## [Description of the task]
Restate the full listing precisely as written.

## [Given material]
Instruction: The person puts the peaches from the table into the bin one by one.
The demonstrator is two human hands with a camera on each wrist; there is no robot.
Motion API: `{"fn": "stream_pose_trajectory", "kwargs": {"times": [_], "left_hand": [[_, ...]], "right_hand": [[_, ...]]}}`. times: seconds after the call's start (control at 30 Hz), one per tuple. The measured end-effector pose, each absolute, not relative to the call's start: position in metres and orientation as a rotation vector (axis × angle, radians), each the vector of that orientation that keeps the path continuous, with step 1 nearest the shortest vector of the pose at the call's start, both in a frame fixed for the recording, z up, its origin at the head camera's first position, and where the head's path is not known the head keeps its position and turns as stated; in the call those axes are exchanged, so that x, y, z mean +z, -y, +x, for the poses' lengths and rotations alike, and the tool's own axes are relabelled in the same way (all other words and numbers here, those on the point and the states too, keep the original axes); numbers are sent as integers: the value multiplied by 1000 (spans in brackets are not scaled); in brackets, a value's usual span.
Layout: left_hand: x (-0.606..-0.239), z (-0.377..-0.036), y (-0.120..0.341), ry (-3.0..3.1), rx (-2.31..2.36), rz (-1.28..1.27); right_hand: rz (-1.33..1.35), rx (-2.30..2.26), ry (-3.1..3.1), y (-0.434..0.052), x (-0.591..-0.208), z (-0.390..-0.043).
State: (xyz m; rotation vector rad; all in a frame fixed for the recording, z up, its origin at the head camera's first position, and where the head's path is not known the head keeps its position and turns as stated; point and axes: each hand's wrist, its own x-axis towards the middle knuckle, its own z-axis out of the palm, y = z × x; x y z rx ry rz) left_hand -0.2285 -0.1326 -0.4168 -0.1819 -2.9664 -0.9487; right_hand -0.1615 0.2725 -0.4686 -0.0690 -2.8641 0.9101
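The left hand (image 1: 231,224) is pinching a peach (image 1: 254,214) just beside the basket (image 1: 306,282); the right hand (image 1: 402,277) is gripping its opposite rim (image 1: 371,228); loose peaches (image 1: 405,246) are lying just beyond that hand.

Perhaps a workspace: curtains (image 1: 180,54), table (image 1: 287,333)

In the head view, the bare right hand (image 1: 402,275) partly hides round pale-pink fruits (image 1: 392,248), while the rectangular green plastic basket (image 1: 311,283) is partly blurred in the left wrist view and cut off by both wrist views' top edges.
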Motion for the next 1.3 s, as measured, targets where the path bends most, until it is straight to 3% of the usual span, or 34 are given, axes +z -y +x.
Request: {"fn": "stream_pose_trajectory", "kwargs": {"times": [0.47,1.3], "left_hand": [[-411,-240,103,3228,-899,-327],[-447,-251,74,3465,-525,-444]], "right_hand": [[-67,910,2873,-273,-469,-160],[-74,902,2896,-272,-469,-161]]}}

## [Task output]
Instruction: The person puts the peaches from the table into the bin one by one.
The demonstrator is two human hands with a camera on each wrist; there is no robot.
Motion API: `{"fn": "stream_pose_trajectory", "kwargs": {"times": [_], "left_hand": [[_, ...]], "right_hand": [[_, ...]]}}`. times: seconds after the call's start (control at 30 Hz), one per tuple. The measured end-effector pose, each absolute, not relative to the call's start: position in metres and orientation as a rotation vector (axis × angle, radians), each the vector of that orientation that keeps the path continuous, with step 1 nearest the shortest vector of the pose at the call's start, both in a frame fixed for the recording, z up, its origin at the head camera's first position, and where the head's path is not known the head keeps its position and turns as stated; in the call those axes are exchanged, so that x, y, z mean +z, -y, +x, for the poses' lengths and rotations alike, and the tool's own axes are relabelled in the same way (all other words and numbers here, those on the point and the states too, keep the original axes); numbers are sent as integers: the value multiplied by 1000 (spans in brackets are not scaled); in brackets, a value's usual span.
Layout: left_hand: x (-0.606..-0.239), z (-0.377..-0.036), y (-0.120..0.341), ry (-3.0..3.1), rx (-2.31..2.36), rz (-1.28..1.27); right_hand: rz (-1.33..1.35), rx (-2.30..2.26), ry (-3.1..3.1), y (-0.434..0.052), x (-0.591..-0.208), z (-0.390..-0.043).
State: (xyz m; rotation vector rad; all in a frame fixed for the recording, z up, its origin at the head camera's first position, and where the head's path is not known the head keeps its position and turns as stated; point and axes: each hand's wrist, its own x-axis towards the middle knuckle, its own z-axis out of the palm, y = z × x; x y z rx ry rz) left_hand -0.2285 -0.1326 -0.4168 -0.1819 -2.9664 -0.9487; right_hand -0.1615 0.2725 -0.4686 -0.0690 -2.8641 0.9101
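The left hand (image 1: 231,224) is pinching a peach (image 1: 254,214) just beside the basket (image 1: 306,282); the right hand (image 1: 402,277) is gripping its opposite rim (image 1: 371,228); loose peaches (image 1: 405,246) are lying just beyond that hand.

Perhaps a workspace: curtains (image 1: 180,54), table (image 1: 287,333)

In the head view, the bare right hand (image 1: 402,275) partly hides round pale-pink fruits (image 1: 392,248), while the rectangular green plastic basket (image 1: 311,283) is partly blurred in the left wrist view and cut off by both wrist views' top edges.
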Motion for the next 1.3 s, as measured, targets where the path bends most, until it is straight to 3% of the usual span, or 34 are given, axes +z -y +x.
Request: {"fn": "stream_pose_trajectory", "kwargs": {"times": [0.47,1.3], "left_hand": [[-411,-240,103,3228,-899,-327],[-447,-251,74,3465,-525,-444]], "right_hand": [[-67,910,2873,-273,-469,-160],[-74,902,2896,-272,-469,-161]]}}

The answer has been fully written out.